A Mojo Coffee location at 1 Market Lane in Wellington, New Zealand. Facebook photo.

“Mojo is a well-established, popular, profitable business with a highly-successful brand,” Cooks Executive Chairman Keith Jackson said in an announcement of the acquisition, expected to be completed on Oct. 31. “It has the potential to boost our international growth ambitions, particularly in the U.S., where it has already established a strong presence in Chicago with increasing customer awareness and American’s developing taste for good coffee.”

In 2013, Cooks acquired the intellectual property and master franchising rights to the Canadian coffee roasting and retail brand Esquires Coffee, which now comprises more than 130 retail locations in Canada, the United Kingdom, Ireland, the Middle East, China and Australasia.
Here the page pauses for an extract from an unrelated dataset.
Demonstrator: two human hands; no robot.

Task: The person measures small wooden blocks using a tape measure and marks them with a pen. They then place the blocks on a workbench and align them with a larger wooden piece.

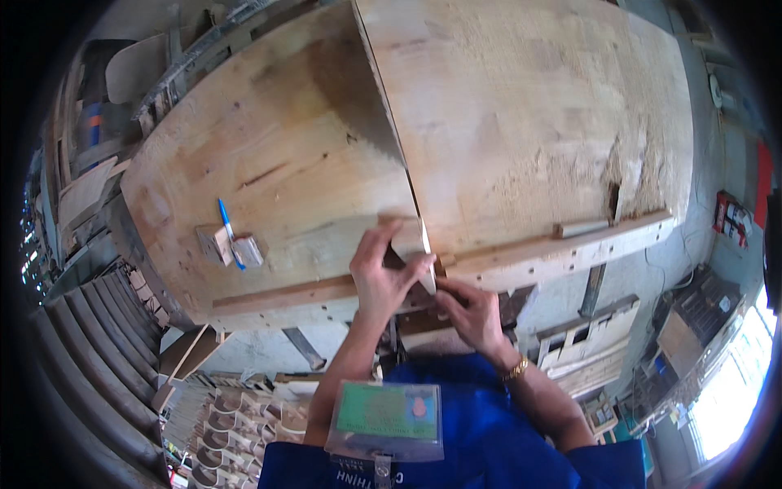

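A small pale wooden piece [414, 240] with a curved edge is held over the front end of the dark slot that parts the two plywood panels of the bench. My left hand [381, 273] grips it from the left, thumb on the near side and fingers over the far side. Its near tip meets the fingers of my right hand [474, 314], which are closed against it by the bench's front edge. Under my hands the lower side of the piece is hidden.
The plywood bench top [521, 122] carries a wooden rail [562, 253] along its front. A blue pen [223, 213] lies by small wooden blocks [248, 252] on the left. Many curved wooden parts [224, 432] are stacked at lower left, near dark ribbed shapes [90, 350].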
Unlike Esquires, which has grown through franchising, Mojo has created a unique interior design for each of its cafes to this point, boasting more expensive cafe equipment and the kinds of drinks and food menus that tend to be associated with coffee’s “Third Wave” movement.

“We think Cooks is going to be really good for us in helping expand Mojo,” said Mojo Co-Founder Steve Gianoutsos, who will join Cooks’ senior management team along with multiple other Mojo executives, according to the companies. “Their experience in international markets and strategy to look globally is going to get our international expansion really firing; it’s something we’ve been pushing for some time. I’ve been working in the flagship Chicago store and we’re going to look to push out into the U.S. and beyond.”